Bug 195196

Summary: Resource Load Statistics: Further restrict client-side cookie persistence after cross-site navigations with link decoration
Product: WebKit Reporter: John Wilander <wilander>
Component: WebKit Misc.Assignee: John Wilander <wilander>
Status: RESOLVED FIXED    
Severity: Normal CC: achristensen, bfulgham, cdumez, commit-queue
Priority: P2 Keywords: InRadar
Version: WebKit Nightly Build   
Hardware: Unspecified   
OS: Unspecified   
Attachments:
Description Flags
Patch
none
Patch for landing none

Description John Wilander 2019-02-28 19:13:12 PST 
Trackers abuse link query parameters to transport user identifiers cross-site.

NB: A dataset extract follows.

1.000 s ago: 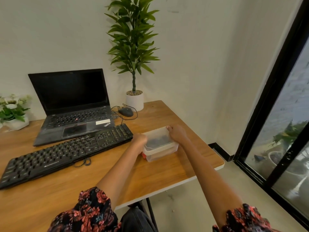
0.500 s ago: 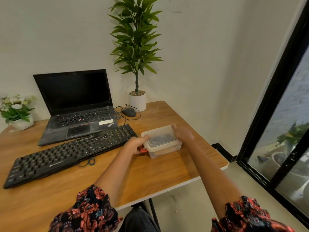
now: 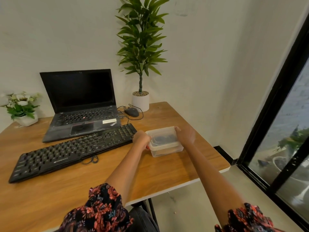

We should flag such navigations and apply further restrictions to client-site cookies on the destination page.
Comment 1 John Wilander 2019-02-28 19:13:27 PST 
<rdar://problem/48006419>
Comment 2 John Wilander 2019-02-28 19:29:13 PST 
Created attachment 363290 [details]
Patch
Comment 3 Brent Fulgham 2019-03-01 10:43:13 PST 
Comment on attachment 363290 [details]
Patch

View in context: https://bugs.webkit.org/attachment.cgi?id=363290&action=review

The debug failures exist without this patch, so are unrelated.

r=me

> Source/WebCore/platform/network/NetworkStorageSession.h:183
> +    Optional<Seconds> clientSideCookieCap(const RegistrableDomain& firstParty, Optional<uint64_t> pageID) const;

Optional<PageID>?
Comment 4 Chris Dumez 2019-03-01 10:46:57 PST 
Comment on attachment 363290 [details]
Patch

View in context: https://bugs.webkit.org/attachment.cgi?id=363290&action=review

> Source/WebCore/platform/network/NetworkStorageSession.cpp:103
> +    m_ageCapForClientSideCookiesShort = seconds ? Seconds { seconds->seconds() / 7. } : seconds;

Do we really need this ternary? 0/7. is 0.
Comment 5 John Wilander 2019-03-01 13:30:03 PST 
(In reply to Brent Fulgham from comment #3)
> Comment on attachment 363290 [details]
> Patch
> 
> View in context:
> https://bugs.webkit.org/attachment.cgi?id=363290&action=review
> 
> The debug failures exist without this patch, so are unrelated.
> 
> r=me

Thanks!

> > Source/WebCore/platform/network/NetworkStorageSession.h:183
> > +    Optional<Seconds> clientSideCookieCap(const RegistrableDomain& firstParty, Optional<uint64_t> pageID) const;
> 
> Optional<PageID>?

There is no existing typedef of using for PageID in this header and I'd rather not add it for this one instance. Better to fix them all in a separate patch.
Comment 6 John Wilander 2019-03-01 13:30:57 PST 
(In reply to Chris Dumez from comment #4)
> Comment on attachment 363290 [details]
> Patch
> 
> View in context:
> https://bugs.webkit.org/attachment.cgi?id=363290&action=review
> 
> > Source/WebCore/platform/network/NetworkStorageSession.cpp:103
> > +    m_ageCapForClientSideCookiesShort = seconds ? Seconds { seconds->seconds() / 7. } : seconds;
> 
> Do we really need this ternary? 0/7. is 0.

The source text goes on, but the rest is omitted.